Текст научной работы на тему «The study of Arabic musical sources: a quest for concealed and symbolic meaning»

Amnon Shiloah

THE STUDY OF ARABIC MUSICAL SOURCES: A QUEST FOR CONCEALED AND SYMBOLIC MEANING

ИССЛЕДОВАНИЕ АРАБСКИХ МУЗЫКАЛЬНЫХ ИСТОЧНИКОВ: ПОИСК СКРЫТЫХ И СИМВОЛИЧЕСКИХ СМЫСЛОВ

Аннотация. В средневековых арабских текстах о музыке описываются, в частности, ее теоретические аспекты и психологическое воздействие, все множество вызываемых ею переживаний, ее всевозможные достоинства. Отсутствие музыкальной нотации и конкретных памятников изысканного музыкального искусства далекого прошлого делает эти описания во многих отношениях малопонятными. На четырех примерах автор показывает, что средневековые тексты богаты скрытыми и символическими смыслами, для расшифровки которых необходимы такие условия, как хорошее владение языком, глубокое погружение в культуру и непосредственное изучение рукописей.

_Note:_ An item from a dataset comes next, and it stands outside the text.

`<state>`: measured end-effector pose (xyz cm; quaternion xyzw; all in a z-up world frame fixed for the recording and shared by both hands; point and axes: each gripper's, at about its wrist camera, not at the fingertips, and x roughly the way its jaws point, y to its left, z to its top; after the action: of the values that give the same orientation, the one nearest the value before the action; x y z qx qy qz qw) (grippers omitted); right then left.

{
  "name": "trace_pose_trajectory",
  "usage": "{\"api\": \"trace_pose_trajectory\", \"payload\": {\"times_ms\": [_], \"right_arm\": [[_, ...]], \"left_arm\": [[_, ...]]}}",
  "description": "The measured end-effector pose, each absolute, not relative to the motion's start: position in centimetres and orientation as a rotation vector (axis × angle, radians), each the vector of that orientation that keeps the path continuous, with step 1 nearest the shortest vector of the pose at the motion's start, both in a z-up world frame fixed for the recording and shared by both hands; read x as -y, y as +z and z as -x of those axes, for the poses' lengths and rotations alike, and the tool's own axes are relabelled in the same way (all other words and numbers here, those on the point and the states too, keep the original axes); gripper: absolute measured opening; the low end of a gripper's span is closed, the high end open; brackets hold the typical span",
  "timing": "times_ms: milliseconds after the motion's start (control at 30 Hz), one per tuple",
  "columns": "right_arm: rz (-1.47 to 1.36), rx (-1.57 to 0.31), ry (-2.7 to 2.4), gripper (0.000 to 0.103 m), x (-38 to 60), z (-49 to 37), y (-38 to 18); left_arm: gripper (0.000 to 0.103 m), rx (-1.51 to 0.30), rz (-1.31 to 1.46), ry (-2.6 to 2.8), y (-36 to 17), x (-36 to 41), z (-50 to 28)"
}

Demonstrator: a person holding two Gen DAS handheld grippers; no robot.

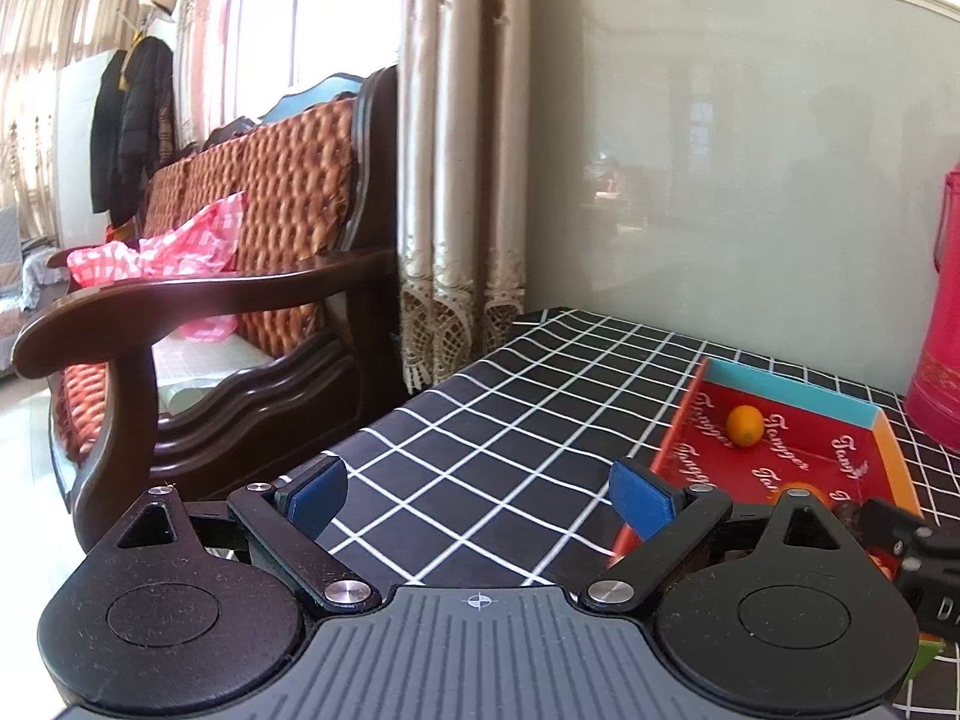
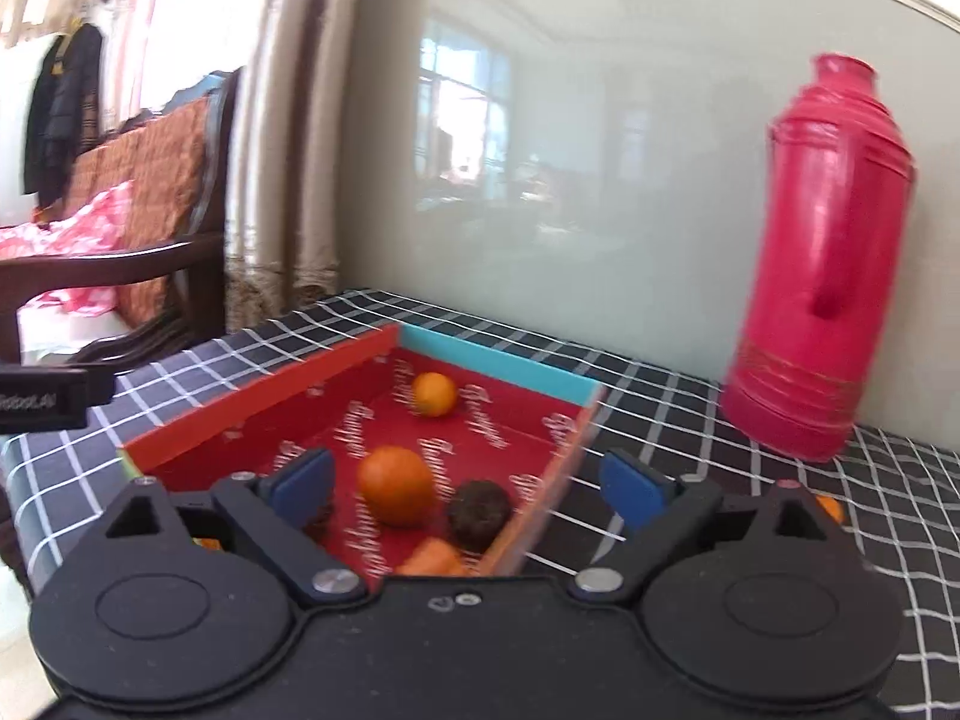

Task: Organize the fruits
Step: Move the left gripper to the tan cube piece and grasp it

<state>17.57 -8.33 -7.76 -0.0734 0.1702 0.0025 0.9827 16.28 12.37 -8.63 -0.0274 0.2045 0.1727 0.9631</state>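
A red box (image 2: 288,396) with a teal far wall stands on the checked table; it also shows in the left wrist view (image 1: 798,387). In it lie a small orange (image 2: 433,394), a larger orange (image 2: 396,485), a dark brown round fruit (image 2: 480,515) and an orange piece (image 2: 433,558) at the near edge. The small orange also shows in the left wrist view (image 1: 744,425). Another orange fruit (image 2: 831,507) lies on the cloth right of the box. My right gripper (image 2: 468,489) is open and empty over the box's near end. My left gripper (image 1: 480,495) is open and empty over bare cloth left of the box.
A tall red thermos (image 2: 822,276) stands at the back right of the table, also in the left wrist view (image 1: 939,324). A wooden sofa (image 1: 240,276) with a pink bag stands left of the table. A wall panel (image 2: 540,180) runs behind the table.
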Motion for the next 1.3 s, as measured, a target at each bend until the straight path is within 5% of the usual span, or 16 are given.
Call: {"api": "trace_pose_trajectory", "payload": {"times_ms": [100, 1100, 1300], "right_arm": [[0.113, -0.355, -0.079, 0.097, 9.9, -17.6, -7.8], [-0.006, -0.287, -0.894, 0.097, 27.4, -9.6, -8.8], [-0.006, -0.258, -0.947, 0.097, 27.2, -8.7, -8.2]], "left_arm": [[0.094, -0.406, 0.038, 0.33, -8.5, -11.4, -16.4], [0.094, -0.441, -0.267, -0.318, -9.3, 13.4, -20.0], [0.079, -0.482, -0.29, -0.362, -10.8, 16.4, -21.9]]}}
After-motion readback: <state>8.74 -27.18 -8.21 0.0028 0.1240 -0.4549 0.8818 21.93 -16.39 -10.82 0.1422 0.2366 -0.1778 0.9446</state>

Abstract. The Arabic medieval writings on music describe, in particular, its theoretical aspects and psychological effects, a whole gamut of experiences it produces, the variety of its virtues. The absence of musical notation and of concrete relics of the sophisticated musical art of the remote ages makes these descriptions largely arcane. On the example of four case studies the author shows how rich are the writings in question in concealed and symbolical meanings, whose deciphering requires a good command of the language, a solid knowledge of the culture, and a direct firsthand consultation of manuscript documents.

Ключевые слова: Средневековые арабские тексты о музыке, влияние греческой культуры, музыкальные инструменты, мимическое искусство, танец, музыкально-поэтические жанры.

Key Words: Medieval Arabic writings on music, influence of the Greek culture, musical instruments, mimics, dance, musical and poetic genres.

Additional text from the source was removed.